- **The problem**
Reply with one number: the count of lines in the records below that hold "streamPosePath".

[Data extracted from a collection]
***
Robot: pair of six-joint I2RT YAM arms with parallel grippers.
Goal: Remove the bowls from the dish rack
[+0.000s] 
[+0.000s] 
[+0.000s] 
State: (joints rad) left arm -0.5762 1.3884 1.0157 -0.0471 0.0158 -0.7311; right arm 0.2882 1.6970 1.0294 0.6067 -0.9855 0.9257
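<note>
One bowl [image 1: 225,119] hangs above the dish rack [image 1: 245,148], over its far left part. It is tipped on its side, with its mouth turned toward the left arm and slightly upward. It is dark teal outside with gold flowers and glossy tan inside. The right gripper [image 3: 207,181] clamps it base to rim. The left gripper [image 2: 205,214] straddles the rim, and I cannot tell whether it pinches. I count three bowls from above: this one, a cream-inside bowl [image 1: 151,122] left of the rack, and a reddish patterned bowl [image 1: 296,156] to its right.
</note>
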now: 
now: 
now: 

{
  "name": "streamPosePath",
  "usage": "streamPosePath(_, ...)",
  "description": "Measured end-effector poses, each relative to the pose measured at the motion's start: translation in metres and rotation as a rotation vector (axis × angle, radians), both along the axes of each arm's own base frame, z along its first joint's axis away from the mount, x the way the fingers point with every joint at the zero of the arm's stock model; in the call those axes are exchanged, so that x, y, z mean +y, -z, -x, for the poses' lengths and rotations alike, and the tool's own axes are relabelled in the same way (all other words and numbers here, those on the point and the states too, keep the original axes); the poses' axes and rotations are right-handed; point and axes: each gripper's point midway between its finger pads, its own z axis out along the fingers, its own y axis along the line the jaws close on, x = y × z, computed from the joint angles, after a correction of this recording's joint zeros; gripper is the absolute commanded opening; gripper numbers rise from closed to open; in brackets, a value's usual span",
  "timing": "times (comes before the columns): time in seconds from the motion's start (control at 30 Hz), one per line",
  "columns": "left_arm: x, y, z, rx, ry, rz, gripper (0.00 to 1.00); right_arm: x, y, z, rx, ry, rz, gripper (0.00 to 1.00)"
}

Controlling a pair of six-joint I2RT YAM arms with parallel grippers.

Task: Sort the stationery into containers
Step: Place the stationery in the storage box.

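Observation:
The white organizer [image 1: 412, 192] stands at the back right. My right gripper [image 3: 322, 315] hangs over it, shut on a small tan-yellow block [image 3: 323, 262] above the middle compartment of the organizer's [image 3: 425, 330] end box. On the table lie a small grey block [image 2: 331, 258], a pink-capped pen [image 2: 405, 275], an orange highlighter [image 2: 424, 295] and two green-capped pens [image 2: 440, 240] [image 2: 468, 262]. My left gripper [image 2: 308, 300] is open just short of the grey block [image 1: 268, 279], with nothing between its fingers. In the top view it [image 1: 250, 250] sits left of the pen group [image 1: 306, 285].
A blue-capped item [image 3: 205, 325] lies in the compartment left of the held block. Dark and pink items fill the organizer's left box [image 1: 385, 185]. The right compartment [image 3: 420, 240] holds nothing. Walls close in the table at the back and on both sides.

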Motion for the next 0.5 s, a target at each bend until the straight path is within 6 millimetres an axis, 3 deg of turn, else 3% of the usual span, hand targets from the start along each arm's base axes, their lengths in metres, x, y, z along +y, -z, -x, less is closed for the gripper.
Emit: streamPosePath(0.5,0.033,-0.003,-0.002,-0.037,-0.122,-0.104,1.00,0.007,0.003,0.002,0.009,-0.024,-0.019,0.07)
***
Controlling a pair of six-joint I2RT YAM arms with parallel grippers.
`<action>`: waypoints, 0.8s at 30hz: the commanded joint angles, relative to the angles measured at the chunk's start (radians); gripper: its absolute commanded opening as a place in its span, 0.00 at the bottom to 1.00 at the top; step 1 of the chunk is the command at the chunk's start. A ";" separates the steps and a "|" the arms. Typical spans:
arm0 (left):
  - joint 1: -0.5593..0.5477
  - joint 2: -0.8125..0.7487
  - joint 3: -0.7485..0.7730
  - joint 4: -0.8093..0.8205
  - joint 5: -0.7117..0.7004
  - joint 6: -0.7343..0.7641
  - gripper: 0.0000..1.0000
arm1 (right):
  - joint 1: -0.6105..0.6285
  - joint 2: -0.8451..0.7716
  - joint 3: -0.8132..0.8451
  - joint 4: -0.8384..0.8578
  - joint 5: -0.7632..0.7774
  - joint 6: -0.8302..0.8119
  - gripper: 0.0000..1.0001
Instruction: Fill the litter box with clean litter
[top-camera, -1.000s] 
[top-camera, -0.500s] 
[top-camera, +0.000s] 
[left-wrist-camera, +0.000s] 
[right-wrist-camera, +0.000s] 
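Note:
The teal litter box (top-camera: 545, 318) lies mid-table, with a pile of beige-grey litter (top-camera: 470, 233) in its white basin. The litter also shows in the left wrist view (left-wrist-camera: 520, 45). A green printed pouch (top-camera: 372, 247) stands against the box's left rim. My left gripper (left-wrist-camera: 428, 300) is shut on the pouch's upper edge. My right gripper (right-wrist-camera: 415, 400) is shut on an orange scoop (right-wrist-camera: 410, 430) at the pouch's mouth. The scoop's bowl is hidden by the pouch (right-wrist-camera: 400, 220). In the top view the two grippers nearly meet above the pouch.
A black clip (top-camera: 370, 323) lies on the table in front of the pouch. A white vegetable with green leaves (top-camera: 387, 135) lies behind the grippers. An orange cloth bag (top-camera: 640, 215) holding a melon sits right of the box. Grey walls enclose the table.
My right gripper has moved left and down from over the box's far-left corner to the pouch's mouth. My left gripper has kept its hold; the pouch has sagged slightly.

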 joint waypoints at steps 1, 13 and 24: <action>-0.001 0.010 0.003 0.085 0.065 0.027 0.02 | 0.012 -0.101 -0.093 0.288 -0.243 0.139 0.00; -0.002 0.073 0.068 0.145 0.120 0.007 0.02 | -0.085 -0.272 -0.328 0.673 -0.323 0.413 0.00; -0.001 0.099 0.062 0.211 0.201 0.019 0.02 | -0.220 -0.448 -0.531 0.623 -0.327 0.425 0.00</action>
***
- **Response below**
3